A quick question, many complain that their old games look like total shit on their new HDTV:s, I've been thinking of getting a CRT HDTV. It'll be able to display these low resolutions correctly since it's a CRT and doesn't have a native resolution right?
No HDTV displays NTSC (480i and lower) or PAL (576i or lower) without processing, but CRTs have huge advantages over other technologies in this regard. It all depends on the quality of the scaler (not required on most CRTs for most modes, as you know) and deinterlacer (required on all HDTVs). You're looking for picture quality and lag.
Toshiba CRT HDTVs have fast (very low-latency), high-quality deinterlacers. I have two, and I love gaming on them. The worst part is the tearing, but all deinterlacers that operate this fast on consumer-level equipment will exhibit tearing (better deinterlacing methods are slower and/or require professional grade equipment - and for all the fanboys, re-routing through dscaler seems slower than using Toshiba's deinterlacer.)

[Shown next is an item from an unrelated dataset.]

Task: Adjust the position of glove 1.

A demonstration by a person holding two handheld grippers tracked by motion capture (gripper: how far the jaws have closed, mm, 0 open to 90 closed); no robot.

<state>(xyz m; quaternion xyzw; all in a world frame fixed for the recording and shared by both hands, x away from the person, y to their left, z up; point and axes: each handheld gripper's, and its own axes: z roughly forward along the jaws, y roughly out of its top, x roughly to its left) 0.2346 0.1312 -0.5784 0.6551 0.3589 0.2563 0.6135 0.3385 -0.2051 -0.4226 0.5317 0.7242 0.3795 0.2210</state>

If you need zero lag, don't go for HDTV. If best picture quality is important, followed by extremely low lag, go for CRT HD. At the prices CRT RP HDTVs are going for, and the superior picture quality and flexibility they offer over other technologies at the resolutions they support, you can't go wrong with them. Go for Toshiba or JVC CRT RP HDTV, then save for SED several years from now if you want to. Any other technology is a waste of money at this point in time, because unlike CRT, they will have NO advantages to SED when it is released. Zero, except maybe price (because SED will trounce all the other fixed-pixel techs in picture quality).